Even within the bounds set by the requirements of a matrix library there is a substantial opportunity for variation between what different matrix packages might provide. It is not possible to build a matrix package that will meet everyone's requirements. In many cases if you put in one facility, you impose overheads on everyone using the package. This both in storage required for the program and in efficiency. Likewise a package that is optimised towards handling large matrices is likely to become less efficient for very small matrices where the administration time for the matrix may become significant compared with the time to carry out the operations. It is better to provide a variety of packages (hopefully compatible) so that most users can find one that meets their requirements. This package is intended to be one of these packages; but not all of them.
Since my background is in statistical methods, this package is oriented towards the kinds things you need for statistical analyses.
Now looking at some specific questions.
A library targeting very small matrices will seek to minimise administration. A library for medium sized or very large matrices can spend more time on administration in order to conserve space or optimise the evaluation of expressions. A library for very large matrices will need to pay special attention to storage and numerical properties. This library is designed for medium sized matrices. This means it is worth introducing some optimisations, but I don't have to worry about setting up some form of virtual memory.
As well as the usual rectangular matrices, matrices occuring repeatedly in numerical calculations are upper and lower triangular matrices, symmetric matrices and diagonal matrices. This is particularly the case in calculations involving least squares and eigenvalue calculations. So as a first stage these were the types I decided to include.
It is also necessary to have types row vector and column vector. In a matrix package, in contrast to an array package, it is necessary to have both these types since they behave differently in matrix expressions. The vector types can be derived for the rectangular matrix type, so having them does not greatly increase the complexity of the package.
The problem with having several matrix types is the number of versions of the binary operators one needs. If one has 5 distinct matrix types then a simple library will need 25 versions of each of the binary operators. In fact, we can evade this problem, but at the cost of some complexity.

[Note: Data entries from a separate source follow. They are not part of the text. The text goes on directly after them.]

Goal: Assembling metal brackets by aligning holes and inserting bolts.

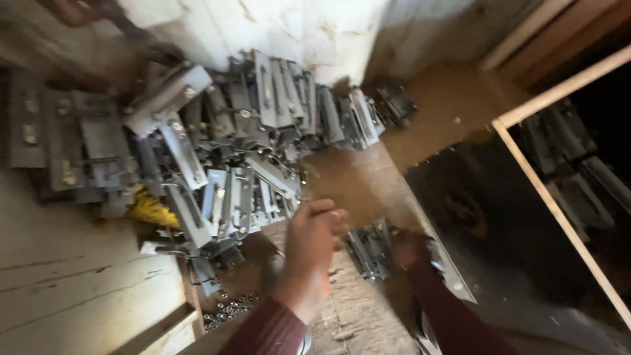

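Nearest, the left hand (314, 244) hangs loosely curled and empty over the bench (368, 177). Just right, the blurred right hand (409, 248) touches a small bundle of grey metal brackets (370, 248); its grip cannot be told. A bracket heap (223, 158) lies far left.

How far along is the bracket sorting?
Looks done: a big pile of grey metal brackets is stacked against the white wall. In hand: the right hand is on a small bundle of brackets on the floor; the left hand hovers just beside it, fingers curled, blurred. Left: loose nuts lie by the wooden board. How many remain can't be told.
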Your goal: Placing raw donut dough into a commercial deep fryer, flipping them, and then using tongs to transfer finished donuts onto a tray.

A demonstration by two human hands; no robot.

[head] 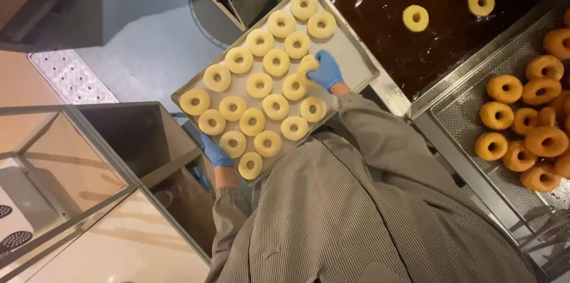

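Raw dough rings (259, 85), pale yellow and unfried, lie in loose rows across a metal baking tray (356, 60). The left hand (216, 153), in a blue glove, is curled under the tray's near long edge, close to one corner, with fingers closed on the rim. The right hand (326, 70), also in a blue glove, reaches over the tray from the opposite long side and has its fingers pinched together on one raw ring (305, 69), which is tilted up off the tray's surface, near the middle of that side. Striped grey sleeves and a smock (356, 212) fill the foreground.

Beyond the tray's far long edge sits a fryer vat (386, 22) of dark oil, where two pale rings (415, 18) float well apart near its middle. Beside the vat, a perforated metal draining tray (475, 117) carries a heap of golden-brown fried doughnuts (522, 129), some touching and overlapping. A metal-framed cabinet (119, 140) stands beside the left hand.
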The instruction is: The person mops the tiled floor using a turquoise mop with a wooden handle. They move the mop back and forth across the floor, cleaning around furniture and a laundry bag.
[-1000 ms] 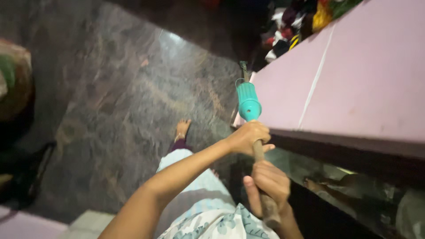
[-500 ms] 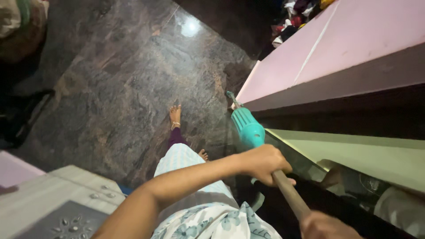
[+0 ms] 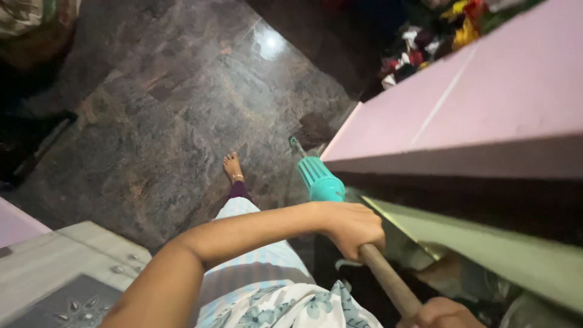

Ideally we would allow element types double, float, complex and int, at least. It might be reasonably easy, using templates or equivalent, to provide a library which could handle a variety of element types. However, as soon as one starts implementing the binary operators between matrices with different element types, again one gets an explosion in the number of operations one needs to consider. At the present time the compilers I deal with are not up to handling this problem with templates. (Of course, when I started writing newmat there were no templates). But even when the compilers do meet the specifications of the draft standard, writing a matrix package that allows for a variety of element types using the template mechanism is going to be very difficult. I am inclined to use templates in an array library but not in a matrix library.
Hence I decided to implement only one element type. But the user can decide whether this is float or double. The package assumes elements are of type Real. The user typedefs Real to float or double.
It might also be worth including symmetric and triangular matrices with extra precision elements (double or long double) to be used for storage only and with a minimum of operations defined. These would be used for accumulating the results of sums of squares and product matrices or multistage QR triangularisations.
I want to be able to write matrix expressions the way I would on paper. So if I want to multiply two matrices and then add the transpose of a third one I can write something like X = A * B + C.t();. I want this expression to be evaluated with close to the same efficiency as a hand-coded version. This is not so much of a problem with expressions including a multiply since the multiply will dominate the time. However, it is not so easy to achieve with expressions with just + and -.
A second requirement is that temporary matrices generated during the evaluation of an expression are destroyed as quickly as possible.
A desirable feature is that a certain amount of intelligence be displayed in the evaluation of an expression. For example, in the expression X = A.i() * B; where i() denotes inverse, it would be desirable if the inverse wasn't explicitly calculated.
Exceptions to the general rule are the functions for transpose and inverse. To make matrix expressions more like the corresponding mathematical formulae, I have used the single letter abbreviations, t() and i().
Alternatively one could specify an index set for indexing the rows and columns of a matrix. One would be able to add or multiply matrices only if the appropriate row and column index sets were identical.
In fact, I adopted the simpler convention of making the rows and columns of a matrix be indexed by an integer starting at one, following the traditional convention. In an earlier version of the package I had them starting at zero, but even I was getting mixed up when trying to use this earlier package. So I reverted to the more usual notation and started at 1.
There are two ways of working out the address of A(i,j). One is using a dope vector which contains the first address of each row. Alternatively you can calculate the address using the formula appropriate for the structure of A. I use this second approach. It is probably slower, but saves worrying about an extra bit of storage.
The other question is whether to check for i and j being in range. I do carry out this check following years of experience with both systems that do and systems that don't do this check. I would hope that the routines I supply with this package will reduce your need to access elements of matrices so speed of access is not a high priority.